Per Petra Molnar, avvocata e ricercatrice specializzata in migrazione, tecnologie e diritti umani «alcuni algoritmi, che gli studiosi definiscono algoritmi di oppressione, per testare la tecnologia utilizzano i migranti come cavie da laboratorio».

E in queste sperimentazioni, la possibilità che le tecnologie commettano degli errori è altissima.

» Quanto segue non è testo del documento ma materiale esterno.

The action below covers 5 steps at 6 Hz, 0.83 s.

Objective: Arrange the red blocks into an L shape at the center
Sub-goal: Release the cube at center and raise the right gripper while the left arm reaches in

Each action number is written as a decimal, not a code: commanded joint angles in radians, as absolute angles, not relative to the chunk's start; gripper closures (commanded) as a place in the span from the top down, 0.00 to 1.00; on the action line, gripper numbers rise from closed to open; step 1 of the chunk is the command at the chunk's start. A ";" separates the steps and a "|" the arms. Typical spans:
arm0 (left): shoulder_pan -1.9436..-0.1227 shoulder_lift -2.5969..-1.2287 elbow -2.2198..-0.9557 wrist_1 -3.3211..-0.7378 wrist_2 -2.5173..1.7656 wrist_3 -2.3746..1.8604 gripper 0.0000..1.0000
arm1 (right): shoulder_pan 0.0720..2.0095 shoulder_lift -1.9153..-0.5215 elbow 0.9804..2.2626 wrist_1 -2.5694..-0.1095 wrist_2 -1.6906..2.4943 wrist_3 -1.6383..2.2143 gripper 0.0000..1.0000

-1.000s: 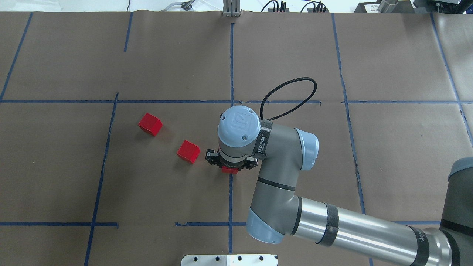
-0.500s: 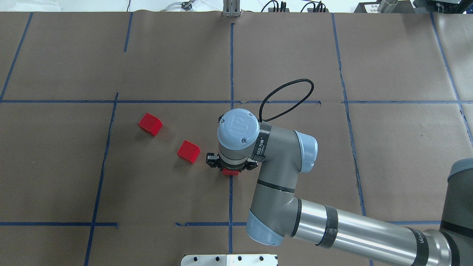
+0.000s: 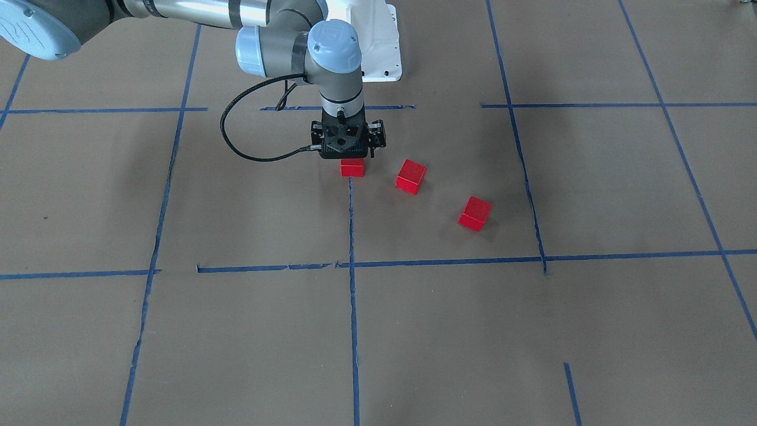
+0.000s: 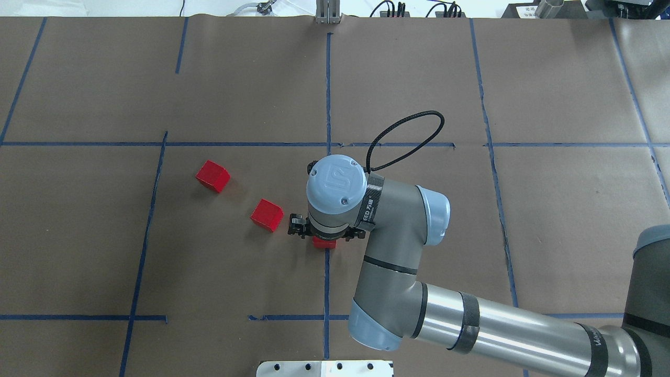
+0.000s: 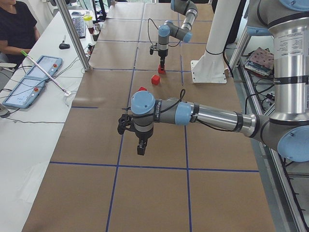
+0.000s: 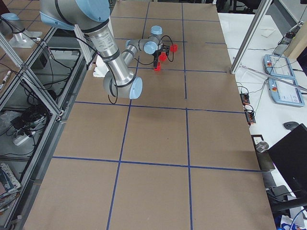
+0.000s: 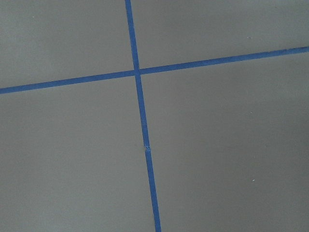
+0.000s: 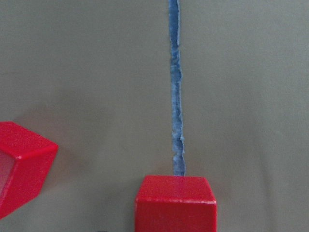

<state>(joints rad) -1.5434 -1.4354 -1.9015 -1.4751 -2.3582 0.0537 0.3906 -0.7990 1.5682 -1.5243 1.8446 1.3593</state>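
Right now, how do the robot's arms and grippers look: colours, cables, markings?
The right arm and left arm match: silver tubes, grey joints, light blue round caps. The right arm's end cap bears an embossed logo; beside it sits a black band with white lettering, and a black cable loops out. The right gripper and left gripper are black.

I see brown paper (image 4: 419, 78) covering the table, gridded with blue tape lines (image 4: 78, 143). Three red blocks rest on it: left block (image 4: 213, 176), middle block (image 4: 267, 214), third block (image 4: 324, 243) on the central line (image 4: 328, 94).
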 commanded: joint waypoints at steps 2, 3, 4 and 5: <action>-1.417 -1.488 -1.948 -1.482 -2.472 0.052 1.00 | 0.448 -0.941 1.827 -1.546 1.858 1.359 1.00; -1.331 -1.489 -1.994 -1.483 -2.471 -0.019 1.00 | 0.468 -1.013 1.924 -1.545 1.859 1.358 1.00; -1.221 -1.565 -2.034 -1.483 -2.464 -0.155 1.00 | 0.506 -1.082 1.968 -1.536 1.896 1.358 1.00; -1.103 -1.659 -2.034 -1.480 -2.456 -0.264 1.00 | 0.541 -1.095 1.971 -1.534 1.940 1.356 1.00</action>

La responsabilità dell’algoritmo

«Quando un algoritmo o un sistema decisionale automatizzato commettono un errore – continua – le conseguenze nel campo dell’immigrazione possono essere di enorme portata. È già accaduto che delle persone venissero ingiustamente deportate a causa di un errore. Più di settemila studenti sono stati allontanati dal Regno Unito per colpa di un algoritmo difettoso che li accusava di aver imbrogliato in un test di acquisizione linguistica. Cosa succede se un rifugiato viene rimandato per sbaglio nel paese d’origine in cui viene perseguitato? Chi è il responsabile? Il progettista dell’algoritmo, il programmatore, il funzionario dell'immigrazione che ha usato l'algoritmo? O l’algoritmo stesso?».

Ecco le domande che i tribunali dovranno affrontare in futuro, quando le persone inizieranno a contestare gli errori commessi dagli algoritmi.